> **EXERCISE BRIEF**
Instruction for the data below: set down exactly the lines from the line with "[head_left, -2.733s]" to the line with "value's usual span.", inclusive, and no others.

(Items listed in a dataset)
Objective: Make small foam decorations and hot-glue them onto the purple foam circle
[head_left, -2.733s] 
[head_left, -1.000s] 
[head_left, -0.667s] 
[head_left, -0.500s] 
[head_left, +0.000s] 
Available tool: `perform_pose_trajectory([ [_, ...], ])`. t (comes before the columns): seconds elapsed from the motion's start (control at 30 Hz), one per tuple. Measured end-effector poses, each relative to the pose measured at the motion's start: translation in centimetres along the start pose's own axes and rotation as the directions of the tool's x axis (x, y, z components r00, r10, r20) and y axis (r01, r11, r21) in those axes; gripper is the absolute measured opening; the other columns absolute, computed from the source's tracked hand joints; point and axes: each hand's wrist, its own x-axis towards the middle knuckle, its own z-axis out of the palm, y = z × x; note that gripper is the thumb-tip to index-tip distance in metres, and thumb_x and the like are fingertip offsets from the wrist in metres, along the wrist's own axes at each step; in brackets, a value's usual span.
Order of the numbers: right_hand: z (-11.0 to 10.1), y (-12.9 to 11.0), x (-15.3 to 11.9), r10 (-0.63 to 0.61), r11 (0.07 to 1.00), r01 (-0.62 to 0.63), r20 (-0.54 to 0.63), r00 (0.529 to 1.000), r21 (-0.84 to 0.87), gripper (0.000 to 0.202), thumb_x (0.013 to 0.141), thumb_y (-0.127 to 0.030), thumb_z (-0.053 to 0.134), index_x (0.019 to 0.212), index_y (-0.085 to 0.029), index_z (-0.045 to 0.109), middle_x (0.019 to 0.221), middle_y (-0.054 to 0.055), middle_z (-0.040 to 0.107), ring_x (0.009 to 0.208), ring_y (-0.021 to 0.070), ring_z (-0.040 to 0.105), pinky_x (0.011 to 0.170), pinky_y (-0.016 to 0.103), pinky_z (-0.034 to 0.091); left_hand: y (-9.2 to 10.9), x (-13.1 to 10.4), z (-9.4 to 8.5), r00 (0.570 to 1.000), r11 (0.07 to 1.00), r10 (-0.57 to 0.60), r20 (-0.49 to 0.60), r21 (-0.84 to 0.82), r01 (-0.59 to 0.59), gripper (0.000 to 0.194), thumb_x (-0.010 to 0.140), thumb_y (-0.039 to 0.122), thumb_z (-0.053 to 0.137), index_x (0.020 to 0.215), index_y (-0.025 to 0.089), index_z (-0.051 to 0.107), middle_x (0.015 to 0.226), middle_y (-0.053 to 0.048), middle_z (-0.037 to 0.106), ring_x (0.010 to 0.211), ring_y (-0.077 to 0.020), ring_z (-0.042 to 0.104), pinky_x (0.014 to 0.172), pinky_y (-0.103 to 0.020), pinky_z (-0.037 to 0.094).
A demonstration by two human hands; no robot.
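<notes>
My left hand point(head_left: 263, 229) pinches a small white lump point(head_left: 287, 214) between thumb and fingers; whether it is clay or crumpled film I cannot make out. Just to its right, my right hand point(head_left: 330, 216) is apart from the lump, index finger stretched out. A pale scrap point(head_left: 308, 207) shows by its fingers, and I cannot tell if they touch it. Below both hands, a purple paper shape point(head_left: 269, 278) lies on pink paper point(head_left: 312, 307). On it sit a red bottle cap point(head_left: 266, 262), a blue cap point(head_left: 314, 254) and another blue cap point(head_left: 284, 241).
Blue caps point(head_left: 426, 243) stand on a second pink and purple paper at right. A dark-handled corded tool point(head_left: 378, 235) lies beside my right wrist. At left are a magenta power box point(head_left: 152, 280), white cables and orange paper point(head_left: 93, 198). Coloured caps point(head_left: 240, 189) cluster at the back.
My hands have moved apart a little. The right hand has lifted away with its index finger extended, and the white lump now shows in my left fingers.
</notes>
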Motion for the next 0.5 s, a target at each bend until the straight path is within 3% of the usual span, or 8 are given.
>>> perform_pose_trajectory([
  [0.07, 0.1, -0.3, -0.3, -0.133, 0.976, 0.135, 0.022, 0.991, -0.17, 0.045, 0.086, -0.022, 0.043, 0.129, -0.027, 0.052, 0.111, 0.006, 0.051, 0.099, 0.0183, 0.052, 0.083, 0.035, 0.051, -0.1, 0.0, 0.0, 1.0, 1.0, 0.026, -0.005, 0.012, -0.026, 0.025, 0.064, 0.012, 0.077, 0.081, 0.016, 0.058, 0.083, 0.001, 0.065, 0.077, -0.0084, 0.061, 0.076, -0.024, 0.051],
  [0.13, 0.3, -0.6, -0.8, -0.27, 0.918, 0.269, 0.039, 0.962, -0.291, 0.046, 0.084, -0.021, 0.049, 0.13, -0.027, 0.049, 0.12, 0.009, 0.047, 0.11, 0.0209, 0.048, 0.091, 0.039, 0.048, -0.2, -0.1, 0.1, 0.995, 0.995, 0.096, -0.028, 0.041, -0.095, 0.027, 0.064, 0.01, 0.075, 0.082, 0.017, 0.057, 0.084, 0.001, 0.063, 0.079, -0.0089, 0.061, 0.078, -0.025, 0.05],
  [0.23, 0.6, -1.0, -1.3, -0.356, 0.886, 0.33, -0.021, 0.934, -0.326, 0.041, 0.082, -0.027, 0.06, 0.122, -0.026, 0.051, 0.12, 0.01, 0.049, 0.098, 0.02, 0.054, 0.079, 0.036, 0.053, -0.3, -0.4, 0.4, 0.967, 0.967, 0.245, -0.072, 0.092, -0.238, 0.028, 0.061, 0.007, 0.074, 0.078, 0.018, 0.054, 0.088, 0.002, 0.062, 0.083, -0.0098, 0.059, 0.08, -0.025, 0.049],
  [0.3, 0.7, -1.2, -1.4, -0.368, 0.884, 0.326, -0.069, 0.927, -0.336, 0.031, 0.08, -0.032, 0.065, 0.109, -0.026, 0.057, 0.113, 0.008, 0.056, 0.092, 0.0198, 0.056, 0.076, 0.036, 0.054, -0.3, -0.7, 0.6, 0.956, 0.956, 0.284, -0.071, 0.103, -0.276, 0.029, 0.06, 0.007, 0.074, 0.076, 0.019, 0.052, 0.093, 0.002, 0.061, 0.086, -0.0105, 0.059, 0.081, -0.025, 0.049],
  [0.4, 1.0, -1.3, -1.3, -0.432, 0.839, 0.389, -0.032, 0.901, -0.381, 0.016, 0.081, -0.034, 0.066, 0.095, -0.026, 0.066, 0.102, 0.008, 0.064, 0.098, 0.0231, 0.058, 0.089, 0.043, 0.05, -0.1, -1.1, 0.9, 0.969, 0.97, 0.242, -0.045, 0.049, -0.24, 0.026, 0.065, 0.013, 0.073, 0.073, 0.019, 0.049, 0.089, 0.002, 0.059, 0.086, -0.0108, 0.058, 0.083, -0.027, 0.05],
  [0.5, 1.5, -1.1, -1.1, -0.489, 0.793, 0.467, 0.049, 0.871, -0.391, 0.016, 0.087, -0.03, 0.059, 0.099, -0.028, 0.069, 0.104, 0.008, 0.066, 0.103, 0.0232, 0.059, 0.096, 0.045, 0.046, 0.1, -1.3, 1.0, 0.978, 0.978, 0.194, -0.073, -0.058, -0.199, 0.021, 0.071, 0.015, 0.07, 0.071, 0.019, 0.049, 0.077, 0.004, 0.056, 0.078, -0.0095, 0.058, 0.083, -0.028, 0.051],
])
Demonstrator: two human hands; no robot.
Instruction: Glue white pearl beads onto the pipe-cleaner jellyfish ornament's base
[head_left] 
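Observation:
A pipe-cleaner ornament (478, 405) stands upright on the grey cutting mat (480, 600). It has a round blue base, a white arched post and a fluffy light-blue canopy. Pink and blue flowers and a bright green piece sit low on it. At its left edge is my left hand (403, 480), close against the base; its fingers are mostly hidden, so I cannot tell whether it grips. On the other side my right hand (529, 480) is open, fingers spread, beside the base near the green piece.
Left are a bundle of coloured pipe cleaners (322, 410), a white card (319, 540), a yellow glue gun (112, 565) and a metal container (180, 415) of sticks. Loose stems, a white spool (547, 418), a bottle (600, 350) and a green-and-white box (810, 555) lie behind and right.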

> **RESULT**
[head_left, -2.733s] 
[head_left, -1.000s] 
[head_left, -0.667s] 
[head_left, -0.500s] 
[head_left, +0.000s] 
Available tool: `perform_pose_trajectory([ [_, ...], ])`. t (comes before the columns): seconds elapsed from the motion's start (control at 30 Hz), one per tuple. Measured end-effector poses, each relative to the pose measured at the motion's start: translation in centimetres along the start pose's own axes and rotation as the directions of the tool's x axis (x, y, z components r00, r10, r20) and y axis (r01, r11, r21) in those axes; gripper is the absolute measured opening; the other columns absolute, computed from the source's tracked hand joints; point and axes: each hand's wrist, its own x-axis towards the middle knuckle, its own z-axis out of the palm, y = z × x; note that gripper is the thumb-tip to index-tip distance in metres, and thumb_x and the like are fingertip offsets from the wrist in metres, along the wrist's own axes at each step; in brackets, a value's usual span.

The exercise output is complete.